1101340 - Private Browsing mode renders pages differently (malicious security backdoor?)

Status: RESOLVED WONTFIX

(Firefox :: Private Browsing, defect)

Description

[Kristian Erik Hermansen]

Attachment: Screenshot from 2014-11-18 20:28:43.png

User Agent: Mozilla/5.0 (X11; Linux x86_64) AppleWebKit/537.36 (KHTML, like Gecko) Chrome/38.0.2125.122 Safari/537.36

Steps to reproduce:

Install Firefox v33 fresh on Ubuntu 14.10 (amd64) from the default repositories.

$ sudo apt-get install firefox

Open Firefox. Browse to acid3.acidtests.org and notice that the test passes with 100% and NO warning about ~you should not see this~ in the upper left corner. Image should match the reference image correctly.

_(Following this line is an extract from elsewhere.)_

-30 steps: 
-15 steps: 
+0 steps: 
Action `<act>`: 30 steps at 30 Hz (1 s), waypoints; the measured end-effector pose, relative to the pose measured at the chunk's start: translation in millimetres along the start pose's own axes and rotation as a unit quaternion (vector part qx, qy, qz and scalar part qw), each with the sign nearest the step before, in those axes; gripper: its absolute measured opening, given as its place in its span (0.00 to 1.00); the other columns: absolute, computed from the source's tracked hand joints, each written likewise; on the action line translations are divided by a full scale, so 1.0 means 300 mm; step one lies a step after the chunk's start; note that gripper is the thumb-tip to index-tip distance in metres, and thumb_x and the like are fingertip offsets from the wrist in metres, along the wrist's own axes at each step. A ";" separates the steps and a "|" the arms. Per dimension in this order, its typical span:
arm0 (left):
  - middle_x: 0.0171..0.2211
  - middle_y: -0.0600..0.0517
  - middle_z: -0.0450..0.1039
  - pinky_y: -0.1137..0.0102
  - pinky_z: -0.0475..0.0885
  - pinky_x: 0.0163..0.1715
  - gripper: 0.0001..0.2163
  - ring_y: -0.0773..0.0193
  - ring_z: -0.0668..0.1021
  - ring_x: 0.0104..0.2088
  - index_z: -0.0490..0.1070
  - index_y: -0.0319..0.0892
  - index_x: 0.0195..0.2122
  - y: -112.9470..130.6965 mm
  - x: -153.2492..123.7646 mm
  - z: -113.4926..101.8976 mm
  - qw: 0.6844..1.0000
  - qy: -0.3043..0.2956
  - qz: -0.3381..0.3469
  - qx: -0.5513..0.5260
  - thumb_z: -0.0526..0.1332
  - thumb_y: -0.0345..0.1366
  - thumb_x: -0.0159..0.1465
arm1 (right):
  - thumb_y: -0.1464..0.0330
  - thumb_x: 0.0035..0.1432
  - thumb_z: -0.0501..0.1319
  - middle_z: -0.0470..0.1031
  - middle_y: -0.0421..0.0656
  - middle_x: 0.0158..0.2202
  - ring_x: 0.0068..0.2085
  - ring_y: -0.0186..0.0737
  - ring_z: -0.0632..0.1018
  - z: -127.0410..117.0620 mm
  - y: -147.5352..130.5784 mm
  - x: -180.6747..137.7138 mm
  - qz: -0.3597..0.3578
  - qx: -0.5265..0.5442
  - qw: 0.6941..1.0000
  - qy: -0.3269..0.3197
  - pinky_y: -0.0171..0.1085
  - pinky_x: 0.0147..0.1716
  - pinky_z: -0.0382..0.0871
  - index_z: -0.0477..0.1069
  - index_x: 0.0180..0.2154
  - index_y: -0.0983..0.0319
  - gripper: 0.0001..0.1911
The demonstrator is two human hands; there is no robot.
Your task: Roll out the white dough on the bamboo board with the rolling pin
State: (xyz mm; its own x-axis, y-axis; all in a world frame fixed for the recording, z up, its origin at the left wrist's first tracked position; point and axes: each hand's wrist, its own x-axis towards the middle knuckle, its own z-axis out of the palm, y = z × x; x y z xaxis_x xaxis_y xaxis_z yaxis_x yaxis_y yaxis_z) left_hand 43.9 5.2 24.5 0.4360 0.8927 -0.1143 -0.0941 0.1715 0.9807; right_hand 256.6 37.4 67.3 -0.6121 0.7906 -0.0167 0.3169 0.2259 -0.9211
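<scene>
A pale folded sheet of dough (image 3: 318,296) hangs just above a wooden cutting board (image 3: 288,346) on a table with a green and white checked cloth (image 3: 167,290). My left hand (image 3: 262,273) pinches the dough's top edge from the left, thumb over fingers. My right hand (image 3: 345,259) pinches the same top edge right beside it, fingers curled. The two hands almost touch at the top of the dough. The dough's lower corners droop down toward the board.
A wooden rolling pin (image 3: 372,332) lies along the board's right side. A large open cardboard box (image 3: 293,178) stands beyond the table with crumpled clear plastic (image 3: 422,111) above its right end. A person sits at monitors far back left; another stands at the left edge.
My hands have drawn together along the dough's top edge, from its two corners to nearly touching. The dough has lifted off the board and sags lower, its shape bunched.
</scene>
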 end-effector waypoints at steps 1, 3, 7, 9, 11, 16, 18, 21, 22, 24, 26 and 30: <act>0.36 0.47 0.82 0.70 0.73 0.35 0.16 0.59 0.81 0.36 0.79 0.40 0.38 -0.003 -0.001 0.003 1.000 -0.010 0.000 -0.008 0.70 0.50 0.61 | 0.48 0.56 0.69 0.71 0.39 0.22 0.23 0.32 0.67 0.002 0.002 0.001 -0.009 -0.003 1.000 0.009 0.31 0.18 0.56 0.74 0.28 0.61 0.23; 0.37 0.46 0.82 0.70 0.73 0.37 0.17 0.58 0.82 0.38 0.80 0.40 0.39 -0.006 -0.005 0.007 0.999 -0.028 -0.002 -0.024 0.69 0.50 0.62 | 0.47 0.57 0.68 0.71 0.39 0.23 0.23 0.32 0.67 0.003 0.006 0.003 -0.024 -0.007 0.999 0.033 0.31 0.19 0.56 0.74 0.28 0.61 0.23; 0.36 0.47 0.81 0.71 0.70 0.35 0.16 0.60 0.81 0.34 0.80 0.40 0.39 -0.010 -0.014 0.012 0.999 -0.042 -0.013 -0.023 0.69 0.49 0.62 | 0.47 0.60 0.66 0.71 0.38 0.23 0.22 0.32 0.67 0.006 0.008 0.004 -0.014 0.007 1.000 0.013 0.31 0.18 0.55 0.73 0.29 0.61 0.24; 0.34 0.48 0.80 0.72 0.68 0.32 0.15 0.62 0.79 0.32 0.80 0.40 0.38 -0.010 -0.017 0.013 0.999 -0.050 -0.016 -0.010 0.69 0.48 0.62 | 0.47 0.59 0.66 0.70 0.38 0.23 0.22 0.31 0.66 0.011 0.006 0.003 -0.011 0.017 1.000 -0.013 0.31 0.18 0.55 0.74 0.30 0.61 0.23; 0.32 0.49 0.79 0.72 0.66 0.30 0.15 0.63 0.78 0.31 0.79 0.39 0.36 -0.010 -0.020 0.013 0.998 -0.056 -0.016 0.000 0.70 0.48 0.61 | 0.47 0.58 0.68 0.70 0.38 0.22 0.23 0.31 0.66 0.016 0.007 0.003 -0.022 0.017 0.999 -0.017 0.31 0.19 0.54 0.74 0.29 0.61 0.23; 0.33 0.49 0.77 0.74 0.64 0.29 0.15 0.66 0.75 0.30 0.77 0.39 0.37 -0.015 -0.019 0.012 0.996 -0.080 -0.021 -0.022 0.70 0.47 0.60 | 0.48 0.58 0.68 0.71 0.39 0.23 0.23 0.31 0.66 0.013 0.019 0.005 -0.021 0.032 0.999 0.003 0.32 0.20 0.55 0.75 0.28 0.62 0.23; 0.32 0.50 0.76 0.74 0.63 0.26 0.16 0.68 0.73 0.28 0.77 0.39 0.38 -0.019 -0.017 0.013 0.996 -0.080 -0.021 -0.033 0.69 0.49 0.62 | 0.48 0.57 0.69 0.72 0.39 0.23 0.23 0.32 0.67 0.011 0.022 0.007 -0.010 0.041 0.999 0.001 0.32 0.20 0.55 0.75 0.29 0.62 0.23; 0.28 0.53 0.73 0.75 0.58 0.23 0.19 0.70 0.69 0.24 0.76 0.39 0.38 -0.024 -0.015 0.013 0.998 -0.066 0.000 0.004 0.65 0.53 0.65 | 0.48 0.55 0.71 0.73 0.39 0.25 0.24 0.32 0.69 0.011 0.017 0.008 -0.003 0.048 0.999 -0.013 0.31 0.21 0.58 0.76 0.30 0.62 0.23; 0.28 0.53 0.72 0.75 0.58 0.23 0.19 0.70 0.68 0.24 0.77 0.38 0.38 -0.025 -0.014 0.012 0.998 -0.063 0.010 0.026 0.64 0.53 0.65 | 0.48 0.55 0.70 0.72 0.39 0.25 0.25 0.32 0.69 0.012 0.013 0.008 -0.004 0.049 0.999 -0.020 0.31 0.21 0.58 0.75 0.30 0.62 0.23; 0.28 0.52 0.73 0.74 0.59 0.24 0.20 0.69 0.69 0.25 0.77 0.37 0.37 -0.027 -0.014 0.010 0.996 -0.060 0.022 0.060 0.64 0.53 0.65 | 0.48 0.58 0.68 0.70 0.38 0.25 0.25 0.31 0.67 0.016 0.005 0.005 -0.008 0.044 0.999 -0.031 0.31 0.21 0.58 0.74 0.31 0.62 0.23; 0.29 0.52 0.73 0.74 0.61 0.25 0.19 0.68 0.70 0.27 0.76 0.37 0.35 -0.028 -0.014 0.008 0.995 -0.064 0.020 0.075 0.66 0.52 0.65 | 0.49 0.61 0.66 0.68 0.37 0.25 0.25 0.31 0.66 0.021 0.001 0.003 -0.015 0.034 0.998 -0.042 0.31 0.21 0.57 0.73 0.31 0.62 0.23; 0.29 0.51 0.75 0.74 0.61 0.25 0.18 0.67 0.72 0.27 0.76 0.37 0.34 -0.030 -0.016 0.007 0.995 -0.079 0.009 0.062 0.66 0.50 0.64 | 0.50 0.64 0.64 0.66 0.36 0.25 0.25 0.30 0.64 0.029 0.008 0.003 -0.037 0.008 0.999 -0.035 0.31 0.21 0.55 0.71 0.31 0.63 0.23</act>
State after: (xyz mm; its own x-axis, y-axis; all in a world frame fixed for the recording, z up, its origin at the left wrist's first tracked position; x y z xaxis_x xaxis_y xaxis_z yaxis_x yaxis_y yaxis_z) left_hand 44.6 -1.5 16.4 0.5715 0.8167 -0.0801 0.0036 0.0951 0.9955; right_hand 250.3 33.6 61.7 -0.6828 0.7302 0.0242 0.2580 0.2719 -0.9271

Now, to confirm the bug, open a New Private Windows and perform the EXACT SAME TEST. Browse to acid3.acidtests.org. You will notice Firefox is rendering the page differently. No additional extensions / add-ons are installed, so that is NOT the cause. I even disabled the default Ubuntu addons, reset firefox, and used Safe Mode, all producing the same results. I am most notably concerned because Tor Browser Bundle relies on Firefox and this bug may propagate there via this issue.


Actual results:

The acid3 test failed in Private Browsing mode. Why? Is this some type of accidental flaw or an indicator used by malicious authorities to track Private Browsing mode discretely through a remote oracle?


Expected results:

The acid3 test SHOULD have passed in both modes, but did not.

Comment 1

[YF (Yang)]

i see it on fx34 win8.1.

Comment 2

[Josh Matthews [:jdm]]

This is expected. The test that fails visually (by showing the red text) is an <a> element pointing at the current page. In a non-private session, the :visited style applies to this which hides it. In a private session, however, we don't store any visited history, so the :visited style does not apply to the link.